**TASK BRIEF:** Each record below needs to be reproduced precisely, though not its pictures.
== Segment start ==
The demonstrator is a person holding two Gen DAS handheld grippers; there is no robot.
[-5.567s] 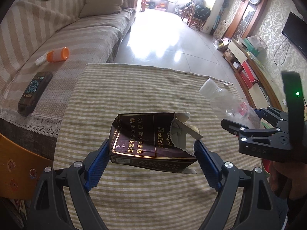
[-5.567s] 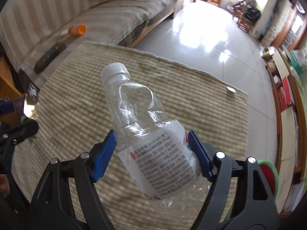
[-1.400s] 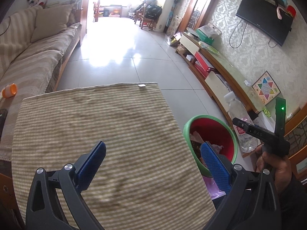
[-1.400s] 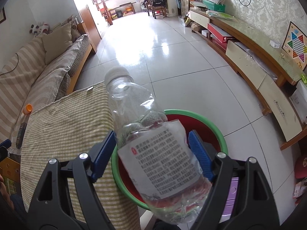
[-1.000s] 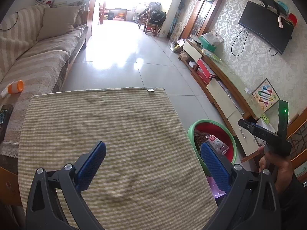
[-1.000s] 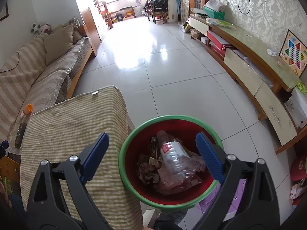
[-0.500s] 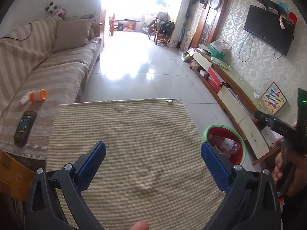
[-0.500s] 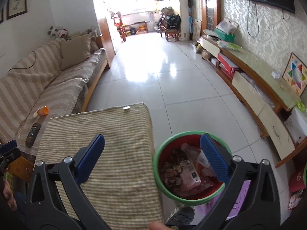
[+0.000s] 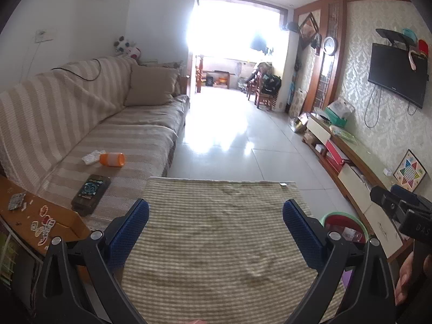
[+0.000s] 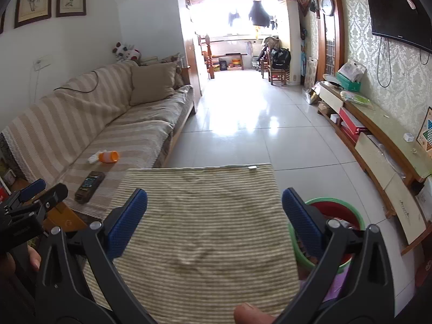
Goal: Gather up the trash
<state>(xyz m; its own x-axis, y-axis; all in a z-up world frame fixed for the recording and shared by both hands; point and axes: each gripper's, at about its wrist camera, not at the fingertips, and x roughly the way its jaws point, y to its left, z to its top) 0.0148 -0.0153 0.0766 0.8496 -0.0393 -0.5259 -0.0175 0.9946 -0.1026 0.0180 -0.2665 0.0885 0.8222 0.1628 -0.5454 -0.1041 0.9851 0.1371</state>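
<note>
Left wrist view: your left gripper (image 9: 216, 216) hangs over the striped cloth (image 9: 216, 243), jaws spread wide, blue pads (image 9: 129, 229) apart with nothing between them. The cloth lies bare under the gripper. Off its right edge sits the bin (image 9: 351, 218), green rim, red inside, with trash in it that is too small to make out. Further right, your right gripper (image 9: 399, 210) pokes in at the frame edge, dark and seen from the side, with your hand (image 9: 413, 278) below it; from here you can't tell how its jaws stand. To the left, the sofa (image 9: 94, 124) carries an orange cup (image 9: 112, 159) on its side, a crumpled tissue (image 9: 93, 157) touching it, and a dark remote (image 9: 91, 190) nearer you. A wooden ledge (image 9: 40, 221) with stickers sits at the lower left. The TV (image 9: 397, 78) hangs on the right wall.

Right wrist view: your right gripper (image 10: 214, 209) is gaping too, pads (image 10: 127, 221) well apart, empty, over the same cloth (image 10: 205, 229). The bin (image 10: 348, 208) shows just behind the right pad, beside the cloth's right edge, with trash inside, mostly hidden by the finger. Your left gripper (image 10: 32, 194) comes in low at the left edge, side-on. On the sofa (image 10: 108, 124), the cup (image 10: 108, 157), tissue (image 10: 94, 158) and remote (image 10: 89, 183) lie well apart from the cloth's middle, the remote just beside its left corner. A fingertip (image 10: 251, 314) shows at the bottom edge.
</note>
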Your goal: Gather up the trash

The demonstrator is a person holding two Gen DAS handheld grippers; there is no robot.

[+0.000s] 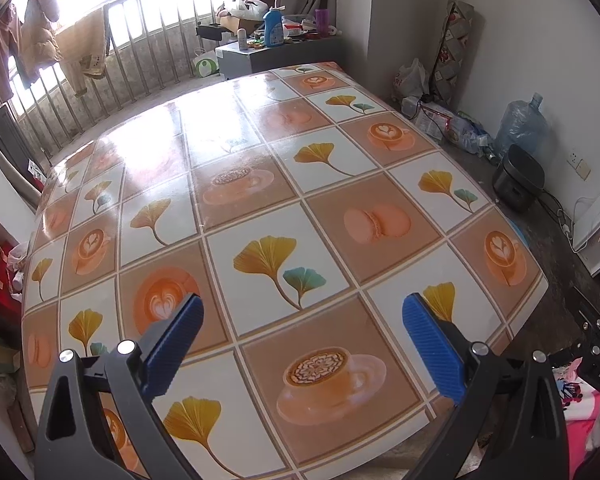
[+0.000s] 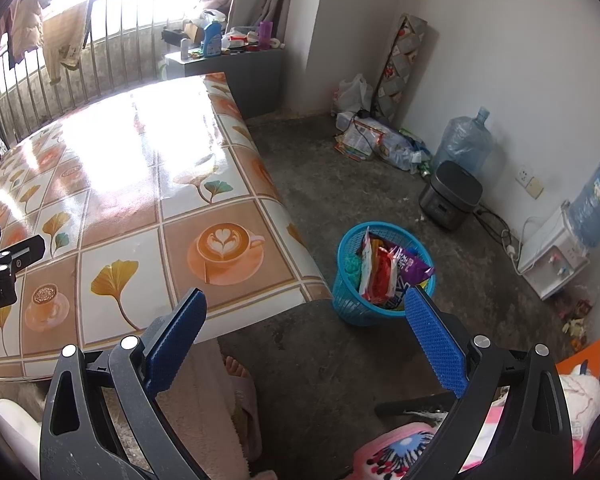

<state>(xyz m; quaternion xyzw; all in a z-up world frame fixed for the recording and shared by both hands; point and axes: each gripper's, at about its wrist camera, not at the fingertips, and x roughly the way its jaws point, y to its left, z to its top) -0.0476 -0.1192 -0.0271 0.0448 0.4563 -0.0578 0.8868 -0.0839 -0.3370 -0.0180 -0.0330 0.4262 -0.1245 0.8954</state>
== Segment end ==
**RESULT OF THE EXERCISE:**
The demonstrator is a person holding two Gen DAS handheld grippers; there is no robot.
[-5.567s] 
[-5.567s] 
[-1.400s] 
[-1.400s] 
[-1.000s] 
[-1.000s] 
[-0.500s] 
[-0.500s] 
[+0.000s] 
[+0.000s] 
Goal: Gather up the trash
<state>(xyz m; its own x-axis, y-axis; all in a z-up world frame fixed for the recording and shared by both hands; point and axes: each gripper's, at about its wrist camera, not at the fingertips, and x roughly the way its jaws point, y to its left, z to its top) 0.0148 -0.0153 0.0766 0.8496 -0.0393 -0.5259 -0.0175 0.9946 -0.1026 0.0180 -0.2665 0.0885 0.8222 0.1628 -0.5454 -0.1041 0.9851 0.1371</state>
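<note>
Left wrist view: your left gripper (image 9: 216, 216) hangs over the striped cloth (image 9: 216, 243), jaws spread wide, blue pads (image 9: 129, 229) apart with nothing between them. The cloth lies bare under the gripper. Off its right edge sits the bin (image 9: 351, 218), green rim, red inside, with trash in it that is too small to make out. Further right, your right gripper (image 9: 399, 210) pokes in at the frame edge, dark and seen from the side, with your hand (image 9: 413, 278) below it; from here you can't tell how its jaws stand. To the left, the sofa (image 9: 94, 124) carries an orange cup (image 9: 112, 159) on its side, a crumpled tissue (image 9: 93, 157) touching it, and a dark remote (image 9: 91, 190) nearer you. A wooden ledge (image 9: 40, 221) with stickers sits at the lower left. The TV (image 9: 397, 78) hangs on the right wall.

Right wrist view: your right gripper (image 10: 214, 209) is gaping too, pads (image 10: 127, 221) well apart, empty, over the same cloth (image 10: 205, 229). The bin (image 10: 348, 208) shows just behind the right pad, beside the cloth's right edge, with trash inside, mostly hidden by the finger. Your left gripper (image 10: 32, 194) comes in low at the left edge, side-on. On the sofa (image 10: 108, 124), the cup (image 10: 108, 157), tissue (image 10: 94, 158) and remote (image 10: 89, 183) lie well apart from the cloth's middle, the remote just beside its left corner. A fingertip (image 10: 251, 314) shows at the bottom edge.
</note>
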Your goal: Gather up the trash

The demonstrator is a person holding two Gen DAS handheld grippers; there is no robot.

[+0.000s] 
[+0.000s] 

<state>(xyz m; quaternion xyzw; all in a z-up world frame fixed for the recording and shared by both hands; point and axes: each gripper's, at about its wrist camera, not at the fingertips, and x roughly the way its jaws point, y to its left, z to its top) -0.0476 -0.1192 -0.0271 0.0448 0.4563 -0.0578 0.8868 -0.0839 -0.3370 -0.0180 -0.0330 0.4262 -0.1245 0.8954</state>

With this, the output is complete.